Il generale che difese la sua terra. E i bambini
Jovan Diviak racconta la sua storia e quella della Bosnia: «Le lacerazioni sono ancora ben presenti»
TRENTO. Durante l’assedio decise di rimanere a Sarajevo e difenderla dall’attacco dei serbo-bosniaci del generale Mladic. Lui, pur di origini serbe, generale, si mise a capo, da numero due dello stato maggiore, della difesa territoriale durante i quattro anni di bombardamenti, tra il 1992 e il 1995, per 1450 giorni.

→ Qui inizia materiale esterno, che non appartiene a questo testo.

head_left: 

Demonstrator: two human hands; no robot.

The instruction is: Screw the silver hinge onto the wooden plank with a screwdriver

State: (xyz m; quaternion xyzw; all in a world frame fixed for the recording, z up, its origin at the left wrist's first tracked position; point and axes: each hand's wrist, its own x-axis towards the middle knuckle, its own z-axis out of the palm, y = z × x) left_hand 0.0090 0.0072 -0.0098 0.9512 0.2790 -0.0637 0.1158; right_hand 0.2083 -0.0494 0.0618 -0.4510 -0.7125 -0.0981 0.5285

Si era dichiarato cittadino della Bosnia e agì di conseguenza. Ora, con l’associazione fondata già nel ’94 promuove l’istruzione dei giovani, aiuta gli orfani di guerra, i disabili, chi è in difficoltà, le famiglie più povere. Quando si ha di fronte Jovan Diviak non ci si sente parlare solo di guerra. Quella, anzi, quelle, che nel corso degli anni Novanta hanno dissolto la Jugoslavia. Ma anche di presente e di futuro. Divjak, 81 anni, era ieri sera a Trento, al Sass di piazza Battisti, invitato dal progetto “Ultima fermata Srebrenica” promosso dalle Province di Trento e Bolzano per creare relazioni con quelle terre e dall’Arci. Parecchia la gente venuta ad ascoltarlo. E non ha mancato, fin da subito, di commentare l’attualità, le condanne all’ergastolo del generale Ratko Mladic (8000 musulmani maschi massacrati a Srebrenica) e di alcuni leader e ufficiali croati autori di efferatezze in Bosnia (clamoroso il suicidio in aula del generale Slobodan Praljak). Pene comminate dal Tribunale Onu dell’Aja per i crimini nella ex Jugoslavia. “Purtroppo – ha sottolineato – con queste condanne la situazione generale è peggiorata. In Serbia questa sentenza contro Mladic è vista come una condanna nei confronti del popolo serbo. In Croazia, il generale suicidatosi è stato commemorato con un minuto di silenzio”. Segno che divisioni e lacerazioni sono ancora ben presenti. Ma ciò che sta più a cuore a Divjak sono i giovani e la loro istruzione. Non solo perché negli ultimi anni dalla Bosnia se ne sono andati in 80mila non intravedendo un futuro ma perché anche il racconto della storia è diviso e divide. “Nelle scuole della Repubblica Srpska (una delle due unità territoriali della Bosnia, ndr) – afferma – non è scritto né dell’assedio di Sarajevo né di Srebrenica. Nei territori della Bosnia a maggioranza croata, dopo la guerra veniva insegnato ai ragazzi che la loro capitale era Zagabria. Nei testi bosgnacchi gli studenti non trovano i riferimenti ai reati che anche i soldati musulmani hanno compiuto durante la guerra. È così che si preparano al futuro i nostri ragazzi. L’istruzione è di basso livello”.(pa.pi.)